Simi, ilha no mar Egeu.

 

Em Paris, chegou o outono. As árvores ainda estão frondosas, mas as copas começam a ganhar tons de ferrugem. Já não dá para sair sem agasalho e há uma espécie de ensaio geral para a entrada do frio. Estou aqui desde o último inverno. Colhido pela pandemia, atravessei a primavera e, para meu espanto, suportei o verão que, para sorte geral, só teve uns poucos dias saarianos. O mais são incertezas que estão hipotecadas aos humores do vírus e ao engenho humano. Nos longos dias de reflexão que me consumiram nesse período, consegui identificar o único fato isolado de que me arrependo. Na época da Copa do Mundo da África do Sul, quando recém completara 50 anos, tinha decidido morar na ilha de Simi, no Mediterrâneo Oriental, local que me encantara uns anos antes, numa longa navegação de cabotagem pelo Egeu, a bordo de uma goulette. Esbanjando saúde, estava convencido de que a vida em São Paulo chegara ao limite e de que o mundo do consumo me dava engulhos.

Novos projetos de vida me seguraram no Brasil. Fossem só os profissionais, teria sido mais fácil me desvencilhar. Desde os 30 anos, percebera nitidamente a falácia da abundância. Quanto mais dinheiro se tem, mais infernal é a vida. Um terço do tempo é dedicado a ganhá-lo, outro terço a protegê-lo da cobiça alheia – venha ela de onde vier – e o terço restante para investi-lo e multiplicá-lo. No final, isso vira uma jogatina e, curiosamente, mais adiante o dinheiro vai forrar os bolsos de quem nada contribuiu para construí-lo, através dos fios condutores do casamento, pela dinâmica da sociedade e do mundo dos negócios. De que valeu desperdiçar a vida nessa luta? Por que não dedicar seus dias a respirar ar puro, escrever, conversar e fazer o estritamente necessário para tirar o sustento, uma vez guardados os recursos mínimos para a chegada do inverno da vida, quando já não se puder viver sem a ajuda de terceiros? No mais, Simi daria a meus pulmões o que décadas de São Paulo tinham tirado: oxigênio.

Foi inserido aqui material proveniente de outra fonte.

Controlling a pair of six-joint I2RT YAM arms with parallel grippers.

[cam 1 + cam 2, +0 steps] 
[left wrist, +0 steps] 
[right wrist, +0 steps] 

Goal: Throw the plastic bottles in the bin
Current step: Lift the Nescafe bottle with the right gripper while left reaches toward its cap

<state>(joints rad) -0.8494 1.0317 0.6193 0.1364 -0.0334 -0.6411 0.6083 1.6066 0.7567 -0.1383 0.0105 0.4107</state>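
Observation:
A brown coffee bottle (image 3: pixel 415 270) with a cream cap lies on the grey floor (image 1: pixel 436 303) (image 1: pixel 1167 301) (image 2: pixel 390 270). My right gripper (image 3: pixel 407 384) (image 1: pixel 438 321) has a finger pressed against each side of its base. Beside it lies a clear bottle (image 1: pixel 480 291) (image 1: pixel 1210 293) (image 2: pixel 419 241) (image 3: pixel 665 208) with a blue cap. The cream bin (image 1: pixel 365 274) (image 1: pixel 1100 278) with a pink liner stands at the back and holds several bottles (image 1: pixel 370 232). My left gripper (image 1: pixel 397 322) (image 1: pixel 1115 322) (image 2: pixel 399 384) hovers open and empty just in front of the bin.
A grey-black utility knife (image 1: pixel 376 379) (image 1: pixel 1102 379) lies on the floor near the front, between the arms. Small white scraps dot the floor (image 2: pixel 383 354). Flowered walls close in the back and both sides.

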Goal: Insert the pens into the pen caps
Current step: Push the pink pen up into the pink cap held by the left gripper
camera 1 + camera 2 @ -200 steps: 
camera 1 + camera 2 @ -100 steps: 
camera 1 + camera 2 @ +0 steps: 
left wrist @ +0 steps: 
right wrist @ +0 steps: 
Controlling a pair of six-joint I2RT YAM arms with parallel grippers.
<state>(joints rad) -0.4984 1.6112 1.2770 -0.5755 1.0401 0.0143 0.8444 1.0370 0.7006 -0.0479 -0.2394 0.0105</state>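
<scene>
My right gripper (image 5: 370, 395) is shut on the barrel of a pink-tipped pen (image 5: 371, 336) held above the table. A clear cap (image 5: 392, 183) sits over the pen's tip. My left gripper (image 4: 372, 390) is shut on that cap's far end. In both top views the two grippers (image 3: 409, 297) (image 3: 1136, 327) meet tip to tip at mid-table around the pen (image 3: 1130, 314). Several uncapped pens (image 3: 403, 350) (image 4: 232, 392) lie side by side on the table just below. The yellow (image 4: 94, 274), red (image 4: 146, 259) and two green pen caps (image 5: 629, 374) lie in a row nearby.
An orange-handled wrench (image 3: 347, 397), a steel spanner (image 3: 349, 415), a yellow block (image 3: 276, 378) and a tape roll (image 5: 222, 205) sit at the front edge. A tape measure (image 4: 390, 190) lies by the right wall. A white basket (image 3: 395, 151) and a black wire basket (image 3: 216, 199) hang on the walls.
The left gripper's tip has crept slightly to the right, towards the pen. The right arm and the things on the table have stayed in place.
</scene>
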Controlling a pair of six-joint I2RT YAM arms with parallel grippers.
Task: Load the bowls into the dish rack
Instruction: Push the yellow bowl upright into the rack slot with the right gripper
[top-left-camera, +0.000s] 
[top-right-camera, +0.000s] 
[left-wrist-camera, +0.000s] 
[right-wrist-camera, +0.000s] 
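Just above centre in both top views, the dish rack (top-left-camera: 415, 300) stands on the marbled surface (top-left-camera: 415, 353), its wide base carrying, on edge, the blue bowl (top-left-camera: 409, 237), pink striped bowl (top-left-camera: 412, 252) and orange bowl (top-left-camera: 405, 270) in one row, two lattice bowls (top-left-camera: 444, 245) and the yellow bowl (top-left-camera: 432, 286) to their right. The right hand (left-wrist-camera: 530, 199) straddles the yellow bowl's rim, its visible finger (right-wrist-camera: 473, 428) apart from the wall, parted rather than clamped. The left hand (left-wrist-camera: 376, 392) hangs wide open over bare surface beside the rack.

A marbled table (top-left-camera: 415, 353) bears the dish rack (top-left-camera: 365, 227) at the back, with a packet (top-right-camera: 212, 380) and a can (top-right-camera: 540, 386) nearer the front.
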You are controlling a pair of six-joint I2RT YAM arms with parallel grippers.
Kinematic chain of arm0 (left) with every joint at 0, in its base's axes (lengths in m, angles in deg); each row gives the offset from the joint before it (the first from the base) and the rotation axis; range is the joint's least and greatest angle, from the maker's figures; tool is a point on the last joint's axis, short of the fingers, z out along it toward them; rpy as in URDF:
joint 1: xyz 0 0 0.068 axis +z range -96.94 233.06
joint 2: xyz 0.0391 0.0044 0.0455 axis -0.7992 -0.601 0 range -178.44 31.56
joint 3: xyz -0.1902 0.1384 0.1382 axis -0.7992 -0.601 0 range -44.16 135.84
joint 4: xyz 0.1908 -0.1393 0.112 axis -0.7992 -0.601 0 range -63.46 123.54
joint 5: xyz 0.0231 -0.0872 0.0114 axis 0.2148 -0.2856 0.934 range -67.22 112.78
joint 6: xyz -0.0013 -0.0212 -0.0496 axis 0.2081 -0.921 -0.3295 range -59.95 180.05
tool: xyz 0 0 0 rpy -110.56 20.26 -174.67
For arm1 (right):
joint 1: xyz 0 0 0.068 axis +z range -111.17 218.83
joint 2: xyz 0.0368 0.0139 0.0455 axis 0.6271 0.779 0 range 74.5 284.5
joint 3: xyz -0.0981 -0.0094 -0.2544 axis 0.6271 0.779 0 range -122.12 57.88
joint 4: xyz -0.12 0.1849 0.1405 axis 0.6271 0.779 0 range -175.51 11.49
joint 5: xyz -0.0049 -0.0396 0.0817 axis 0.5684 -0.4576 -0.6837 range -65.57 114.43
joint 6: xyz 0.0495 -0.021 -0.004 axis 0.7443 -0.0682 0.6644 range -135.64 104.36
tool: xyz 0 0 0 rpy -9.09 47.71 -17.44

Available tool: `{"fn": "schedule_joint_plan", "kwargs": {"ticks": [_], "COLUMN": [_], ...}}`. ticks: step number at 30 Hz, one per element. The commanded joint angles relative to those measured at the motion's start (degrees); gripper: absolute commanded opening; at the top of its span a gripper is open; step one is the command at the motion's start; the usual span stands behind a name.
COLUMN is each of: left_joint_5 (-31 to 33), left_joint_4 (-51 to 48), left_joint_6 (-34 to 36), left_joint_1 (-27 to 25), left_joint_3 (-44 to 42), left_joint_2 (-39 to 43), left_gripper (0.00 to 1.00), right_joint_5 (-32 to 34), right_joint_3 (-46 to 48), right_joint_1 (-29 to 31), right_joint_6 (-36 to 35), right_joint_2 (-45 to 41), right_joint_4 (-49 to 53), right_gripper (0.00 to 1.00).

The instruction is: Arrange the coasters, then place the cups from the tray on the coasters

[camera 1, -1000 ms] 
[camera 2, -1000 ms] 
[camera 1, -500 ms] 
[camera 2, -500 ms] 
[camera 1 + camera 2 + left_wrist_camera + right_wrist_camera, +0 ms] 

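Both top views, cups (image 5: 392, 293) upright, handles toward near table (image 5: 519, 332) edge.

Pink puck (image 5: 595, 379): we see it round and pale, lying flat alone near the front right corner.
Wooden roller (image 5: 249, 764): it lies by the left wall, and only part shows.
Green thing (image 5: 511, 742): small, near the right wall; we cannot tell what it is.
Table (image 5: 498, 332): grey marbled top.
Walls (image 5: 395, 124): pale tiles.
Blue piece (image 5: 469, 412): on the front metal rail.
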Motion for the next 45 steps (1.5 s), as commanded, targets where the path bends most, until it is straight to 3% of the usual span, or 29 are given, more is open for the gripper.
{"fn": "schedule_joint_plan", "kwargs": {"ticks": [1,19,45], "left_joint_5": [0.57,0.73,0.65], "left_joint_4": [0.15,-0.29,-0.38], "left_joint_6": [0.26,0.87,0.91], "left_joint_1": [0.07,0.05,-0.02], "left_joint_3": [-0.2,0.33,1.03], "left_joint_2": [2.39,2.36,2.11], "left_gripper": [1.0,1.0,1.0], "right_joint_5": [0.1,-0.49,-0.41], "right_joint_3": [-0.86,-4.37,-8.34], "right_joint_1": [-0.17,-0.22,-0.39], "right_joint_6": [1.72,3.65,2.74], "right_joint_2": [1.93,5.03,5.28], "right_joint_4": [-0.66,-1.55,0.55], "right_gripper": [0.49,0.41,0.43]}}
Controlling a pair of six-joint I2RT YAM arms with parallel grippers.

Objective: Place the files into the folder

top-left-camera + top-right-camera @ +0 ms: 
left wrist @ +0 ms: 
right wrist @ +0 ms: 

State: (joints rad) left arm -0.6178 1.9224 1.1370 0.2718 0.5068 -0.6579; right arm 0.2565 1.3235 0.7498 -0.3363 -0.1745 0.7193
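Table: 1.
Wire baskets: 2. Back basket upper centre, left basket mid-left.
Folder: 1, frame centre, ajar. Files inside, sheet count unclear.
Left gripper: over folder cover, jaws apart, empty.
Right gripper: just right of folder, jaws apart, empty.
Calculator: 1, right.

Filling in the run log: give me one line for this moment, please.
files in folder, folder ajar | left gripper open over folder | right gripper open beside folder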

Simi era minha Pasárgada. Lá sonhava em ter uma casinha branca, fazer incursões diárias ao mercado de peixe, participar da conversa fiada da rodinha de veteranos que se reunia no átrio da capela ortodoxa, ouvir palpites sobre a intensidade do siroco, ler grandes romances que me chegariam do continente, e escutar o ronco de Poseidon e Netuno, que sacolejava o assoalho do mar vez por outra para lembrar quem reinava nas zonas abissais. Adiei o projeto. Engavetei-o para examiná-lo mais tarde. Envelheci, o seguro-saúde ficou mais caro, os brônquios já não são os mesmos, os braços começam a não suportar tanto peso, nadar e caminhar longas distâncias castiga a região lombar. Os quilos de uma vida cujo epítome é a pandemia me fazem olhar aqueles tempos com a mais pungente das saudades. Se você tiver uma Simi na sua vida, não a adie. Largue as amarras e vá embora.  Não há projeto que se compare àquele que, só de pensar, o faz sorrir. É ele que o fará um dia chorar. A vida é curta, não espere.